ABOUT THIS TASK » Could you please output all of the records exactly?

Records drawn from a dataset:
● ● ● ● ● ● ●

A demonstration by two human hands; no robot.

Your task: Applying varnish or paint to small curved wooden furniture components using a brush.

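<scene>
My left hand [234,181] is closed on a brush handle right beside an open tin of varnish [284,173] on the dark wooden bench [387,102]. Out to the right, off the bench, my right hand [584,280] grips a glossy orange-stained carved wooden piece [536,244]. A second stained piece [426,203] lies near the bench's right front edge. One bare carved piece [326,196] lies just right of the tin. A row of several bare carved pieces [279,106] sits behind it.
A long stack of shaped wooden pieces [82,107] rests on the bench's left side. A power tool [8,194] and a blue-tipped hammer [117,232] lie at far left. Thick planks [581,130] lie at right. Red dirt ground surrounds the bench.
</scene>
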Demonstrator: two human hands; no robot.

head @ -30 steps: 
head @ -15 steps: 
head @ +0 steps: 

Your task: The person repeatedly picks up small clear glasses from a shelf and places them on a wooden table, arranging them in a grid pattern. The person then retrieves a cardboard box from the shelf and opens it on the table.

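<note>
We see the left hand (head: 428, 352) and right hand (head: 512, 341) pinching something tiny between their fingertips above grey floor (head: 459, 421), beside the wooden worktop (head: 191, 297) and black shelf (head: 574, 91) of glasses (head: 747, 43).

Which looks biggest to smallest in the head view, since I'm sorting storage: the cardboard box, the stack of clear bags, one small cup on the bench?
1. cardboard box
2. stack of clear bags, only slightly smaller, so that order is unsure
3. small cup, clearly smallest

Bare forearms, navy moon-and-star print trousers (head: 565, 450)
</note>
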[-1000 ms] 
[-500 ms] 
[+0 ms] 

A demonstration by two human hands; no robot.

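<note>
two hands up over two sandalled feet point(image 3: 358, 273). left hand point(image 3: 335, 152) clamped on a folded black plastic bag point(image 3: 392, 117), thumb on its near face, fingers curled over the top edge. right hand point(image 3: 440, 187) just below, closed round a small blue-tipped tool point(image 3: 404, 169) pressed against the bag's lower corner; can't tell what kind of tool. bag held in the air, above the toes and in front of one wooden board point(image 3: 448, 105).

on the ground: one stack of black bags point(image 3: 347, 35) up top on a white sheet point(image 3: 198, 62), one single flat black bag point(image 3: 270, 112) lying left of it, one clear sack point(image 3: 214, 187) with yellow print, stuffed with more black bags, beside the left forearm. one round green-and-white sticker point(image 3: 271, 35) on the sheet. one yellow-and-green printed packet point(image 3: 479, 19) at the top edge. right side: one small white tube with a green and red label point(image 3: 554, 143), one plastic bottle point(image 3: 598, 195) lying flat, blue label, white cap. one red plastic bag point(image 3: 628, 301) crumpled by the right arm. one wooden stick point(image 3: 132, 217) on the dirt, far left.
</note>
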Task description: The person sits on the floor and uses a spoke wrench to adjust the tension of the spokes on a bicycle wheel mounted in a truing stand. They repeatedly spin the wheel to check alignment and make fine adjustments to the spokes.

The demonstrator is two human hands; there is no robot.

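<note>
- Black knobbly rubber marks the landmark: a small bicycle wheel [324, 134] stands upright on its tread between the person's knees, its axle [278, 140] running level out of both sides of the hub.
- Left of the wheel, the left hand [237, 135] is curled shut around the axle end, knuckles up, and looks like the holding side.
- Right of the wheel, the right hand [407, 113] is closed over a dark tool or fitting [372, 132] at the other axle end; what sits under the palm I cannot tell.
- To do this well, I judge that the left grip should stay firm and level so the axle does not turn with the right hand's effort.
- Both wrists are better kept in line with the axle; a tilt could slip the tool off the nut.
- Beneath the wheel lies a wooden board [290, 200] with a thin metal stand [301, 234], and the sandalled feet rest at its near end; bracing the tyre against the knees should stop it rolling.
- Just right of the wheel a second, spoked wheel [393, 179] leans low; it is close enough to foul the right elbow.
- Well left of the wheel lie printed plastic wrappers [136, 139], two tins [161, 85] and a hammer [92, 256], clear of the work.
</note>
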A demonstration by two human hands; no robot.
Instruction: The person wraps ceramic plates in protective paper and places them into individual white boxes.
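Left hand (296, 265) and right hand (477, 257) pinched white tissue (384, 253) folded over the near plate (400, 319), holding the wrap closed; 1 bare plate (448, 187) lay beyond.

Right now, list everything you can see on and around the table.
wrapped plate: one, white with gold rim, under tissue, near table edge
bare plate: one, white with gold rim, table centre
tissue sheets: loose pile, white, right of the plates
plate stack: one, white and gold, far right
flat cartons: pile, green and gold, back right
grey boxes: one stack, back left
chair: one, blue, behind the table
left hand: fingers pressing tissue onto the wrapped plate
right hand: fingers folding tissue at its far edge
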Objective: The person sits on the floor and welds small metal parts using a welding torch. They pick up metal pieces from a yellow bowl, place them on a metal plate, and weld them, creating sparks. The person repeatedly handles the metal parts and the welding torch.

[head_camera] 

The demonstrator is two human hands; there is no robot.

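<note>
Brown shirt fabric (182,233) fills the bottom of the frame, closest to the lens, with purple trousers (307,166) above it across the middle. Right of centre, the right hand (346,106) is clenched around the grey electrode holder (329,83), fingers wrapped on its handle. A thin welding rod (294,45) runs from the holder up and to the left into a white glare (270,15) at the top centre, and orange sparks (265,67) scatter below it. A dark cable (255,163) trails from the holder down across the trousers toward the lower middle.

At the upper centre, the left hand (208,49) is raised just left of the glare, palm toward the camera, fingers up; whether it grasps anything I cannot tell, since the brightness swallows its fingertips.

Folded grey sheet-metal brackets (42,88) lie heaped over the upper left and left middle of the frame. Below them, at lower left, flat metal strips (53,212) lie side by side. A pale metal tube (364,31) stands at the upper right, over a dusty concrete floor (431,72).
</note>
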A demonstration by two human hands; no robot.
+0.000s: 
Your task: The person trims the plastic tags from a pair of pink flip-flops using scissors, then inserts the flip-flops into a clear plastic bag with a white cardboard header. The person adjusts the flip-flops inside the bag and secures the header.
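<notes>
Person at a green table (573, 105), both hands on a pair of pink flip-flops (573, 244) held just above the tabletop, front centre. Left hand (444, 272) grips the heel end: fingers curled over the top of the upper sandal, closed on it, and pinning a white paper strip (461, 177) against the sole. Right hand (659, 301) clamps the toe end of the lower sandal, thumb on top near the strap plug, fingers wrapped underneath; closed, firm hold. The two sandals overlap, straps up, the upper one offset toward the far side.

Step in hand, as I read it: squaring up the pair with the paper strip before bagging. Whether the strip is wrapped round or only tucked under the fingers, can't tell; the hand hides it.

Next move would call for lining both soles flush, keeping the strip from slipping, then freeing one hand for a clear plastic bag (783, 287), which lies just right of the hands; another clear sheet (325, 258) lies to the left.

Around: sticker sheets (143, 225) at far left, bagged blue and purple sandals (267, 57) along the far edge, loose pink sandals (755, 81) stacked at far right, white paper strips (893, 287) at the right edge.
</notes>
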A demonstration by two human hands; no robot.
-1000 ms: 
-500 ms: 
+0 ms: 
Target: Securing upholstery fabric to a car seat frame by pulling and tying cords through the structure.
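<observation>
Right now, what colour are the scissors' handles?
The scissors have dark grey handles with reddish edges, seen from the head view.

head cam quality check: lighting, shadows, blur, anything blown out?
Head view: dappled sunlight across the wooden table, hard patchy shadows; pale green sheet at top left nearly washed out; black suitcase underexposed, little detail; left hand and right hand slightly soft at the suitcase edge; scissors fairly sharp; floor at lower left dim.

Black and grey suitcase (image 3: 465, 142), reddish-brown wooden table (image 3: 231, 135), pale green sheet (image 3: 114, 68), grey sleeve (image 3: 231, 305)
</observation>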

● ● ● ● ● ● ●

EXERCISE SOLUTION »
A demonstration by two human hands; no robot.

Your task: Applying varnish or paint to small curved wooden furniture components using a brush.

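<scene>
My left hand [234,181] is closed on a brush handle right beside an open tin of varnish [284,173] on the dark wooden bench [387,102]. Out to the right, off the bench, my right hand [584,280] grips a glossy orange-stained carved wooden piece [536,244]. A second stained piece [426,203] lies near the bench's right front edge. One bare carved piece [326,196] lies just right of the tin. A row of several bare carved pieces [279,106] sits behind it.
A long stack of shaped wooden pieces [82,107] rests on the bench's left side. A power tool [8,194] and a blue-tipped hammer [117,232] lie at far left. Thick planks [581,130] lie at right. Red dirt ground surrounds the bench.
</scene>
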Demonstrator: two human hands; no robot.

head @ -30 steps: 
head @ -15 steps: 
head @ +0 steps: 

Your task: The person repeatedly picks up small clear glasses from a shelf and places them on a wooden table, arranging them in a grid pattern. The person then retrieves a cardboard box from the shelf and opens it on the table.

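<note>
We see the left hand (head: 428, 352) and right hand (head: 512, 341) pinching something tiny between their fingertips above grey floor (head: 459, 421), beside the wooden worktop (head: 191, 297) and black shelf (head: 574, 91) of glasses (head: 747, 43).

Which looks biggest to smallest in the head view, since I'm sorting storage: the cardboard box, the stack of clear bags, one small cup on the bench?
1. cardboard box
2. stack of clear bags, only slightly smaller, so that order is unsure
3. small cup, clearly smallest

Bare forearms, navy moon-and-star print trousers (head: 565, 450)
</note>
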[-1000 ms] 
[-500 ms] 
[+0 ms] 

A demonstration by two human hands; no robot.

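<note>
two hands up over two sandalled feet point(image 3: 358, 273). left hand point(image 3: 335, 152) clamped on a folded black plastic bag point(image 3: 392, 117), thumb on its near face, fingers curled over the top edge. right hand point(image 3: 440, 187) just below, closed round a small blue-tipped tool point(image 3: 404, 169) pressed against the bag's lower corner; can't tell what kind of tool. bag held in the air, above the toes and in front of one wooden board point(image 3: 448, 105).

on the ground: one stack of black bags point(image 3: 347, 35) up top on a white sheet point(image 3: 198, 62), one single flat black bag point(image 3: 270, 112) lying left of it, one clear sack point(image 3: 214, 187) with yellow print, stuffed with more black bags, beside the left forearm. one round green-and-white sticker point(image 3: 271, 35) on the sheet. one yellow-and-green printed packet point(image 3: 479, 19) at the top edge. right side: one small white tube with a green and red label point(image 3: 554, 143), one plastic bottle point(image 3: 598, 195) lying flat, blue label, white cap. one red plastic bag point(image 3: 628, 301) crumpled by the right arm. one wooden stick point(image 3: 132, 217) on the dirt, far left.
</note>
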Task description: The person sits on the floor and uses a spoke wrench to adjust the tension of the spokes on a bicycle wheel mounted in a truing stand. They repeatedly spin the wheel to check alignment and make fine adjustments to the spokes.

The demonstrator is two human hands; there is no robot.

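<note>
- Black knobbly rubber marks the landmark: a small bicycle wheel [324, 134] stands upright on its tread between the person's knees, its axle [278, 140] running level out of both sides of the hub.
- Left of the wheel, the left hand [237, 135] is curled shut around the axle end, knuckles up, and looks like the holding side.
- Right of the wheel, the right hand [407, 113] is closed over a dark tool or fitting [372, 132] at the other axle end; what sits under the palm I cannot tell.
- To do this well, I judge that the left grip should stay firm and level so the axle does not turn with the right hand's effort.
- Both wrists are better kept in line with the axle; a tilt could slip the tool off the nut.
- Beneath the wheel lies a wooden board [290, 200] with a thin metal stand [301, 234], and the sandalled feet rest at its near end; bracing the tyre against the knees should stop it rolling.
- Just right of the wheel a second, spoked wheel [393, 179] leans low; it is close enough to foul the right elbow.
- Well left of the wheel lie printed plastic wrappers [136, 139], two tins [161, 85] and a hammer [92, 256], clear of the work.
</note>
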A demonstration by two human hands; no robot.
Instruction: The person wraps ceramic plates in protective paper and places them into individual white boxes.
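Left hand (296, 265) and right hand (477, 257) pinched white tissue (384, 253) folded over the near plate (400, 319), holding the wrap closed; 1 bare plate (448, 187) lay beyond.

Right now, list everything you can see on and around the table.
wrapped plate: one, white with gold rim, under tissue, near table edge
bare plate: one, white with gold rim, table centre
tissue sheets: loose pile, white, right of the plates
plate stack: one, white and gold, far right
flat cartons: pile, green and gold, back right
grey boxes: one stack, back left
chair: one, blue, behind the table
left hand: fingers pressing tissue onto the wrapped plate
right hand: fingers folding tissue at its far edge
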Objective: The person sits on the floor and welds small metal parts using a welding torch. They pick up metal pieces from a yellow bowl, place them on a metal plate, and weld them, creating sparks. The person repeatedly handles the metal parts and the welding torch.

[head_camera] 

The demonstrator is two human hands; there is no robot.

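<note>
Brown shirt fabric (182,233) fills the bottom of the frame, closest to the lens, with purple trousers (307,166) above it across the middle. Right of centre, the right hand (346,106) is clenched around the grey electrode holder (329,83), fingers wrapped on its handle. A thin welding rod (294,45) runs from the holder up and to the left into a white glare (270,15) at the top centre, and orange sparks (265,67) scatter below it. A dark cable (255,163) trails from the holder down across the trousers toward the lower middle.

At the upper centre, the left hand (208,49) is raised just left of the glare, palm toward the camera, fingers up; whether it grasps anything I cannot tell, since the brightness swallows its fingertips.

Folded grey sheet-metal brackets (42,88) lie heaped over the upper left and left middle of the frame. Below them, at lower left, flat metal strips (53,212) lie side by side. A pale metal tube (364,31) stands at the upper right, over a dusty concrete floor (431,72).
</note>
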A demonstration by two human hands; no robot.
+0.000s: 
Your task: The person trims the plastic tags from a pair of pink flip-flops using scissors, then inserts the flip-flops into a clear plastic bag with a white cardboard header. The person adjusts the flip-flops inside the bag and secures the header.
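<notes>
Person at a green table (573, 105), both hands on a pair of pink flip-flops (573, 244) held just above the tabletop, front centre. Left hand (444, 272) grips the heel end: fingers curled over the top of the upper sandal, closed on it, and pinning a white paper strip (461, 177) against the sole. Right hand (659, 301) clamps the toe end of the lower sandal, thumb on top near the strap plug, fingers wrapped underneath; closed, firm hold. The two sandals overlap, straps up, the upper one offset toward the far side.

Step in hand, as I read it: squaring up the pair with the paper strip before bagging. Whether the strip is wrapped round or only tucked under the fingers, can't tell; the hand hides it.

Next move would call for lining both soles flush, keeping the strip from slipping, then freeing one hand for a clear plastic bag (783, 287), which lies just right of the hands; another clear sheet (325, 258) lies to the left.

Around: sticker sheets (143, 225) at far left, bagged blue and purple sandals (267, 57) along the far edge, loose pink sandals (755, 81) stacked at far right, white paper strips (893, 287) at the right edge.
</notes>
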A demonstration by two human hands; no robot.
-1000 ms: 
-500 ms: 
+0 ms: 
Target: Securing upholstery fabric to a car seat frame by pulling and tying cords through the structure.
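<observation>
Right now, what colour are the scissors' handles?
The scissors have dark grey handles with reddish edges, seen from the head view.

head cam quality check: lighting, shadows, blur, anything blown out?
Head view: dappled sunlight across the wooden table, hard patchy shadows; pale green sheet at top left nearly washed out; black suitcase underexposed, little detail; left hand and right hand slightly soft at the suitcase edge; scissors fairly sharp; floor at lower left dim.

Black and grey suitcase (image 3: 465, 142), reddish-brown wooden table (image 3: 231, 135), pale green sheet (image 3: 114, 68), grey sleeve (image 3: 231, 305)
</observation>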

The work on this exercise is complete.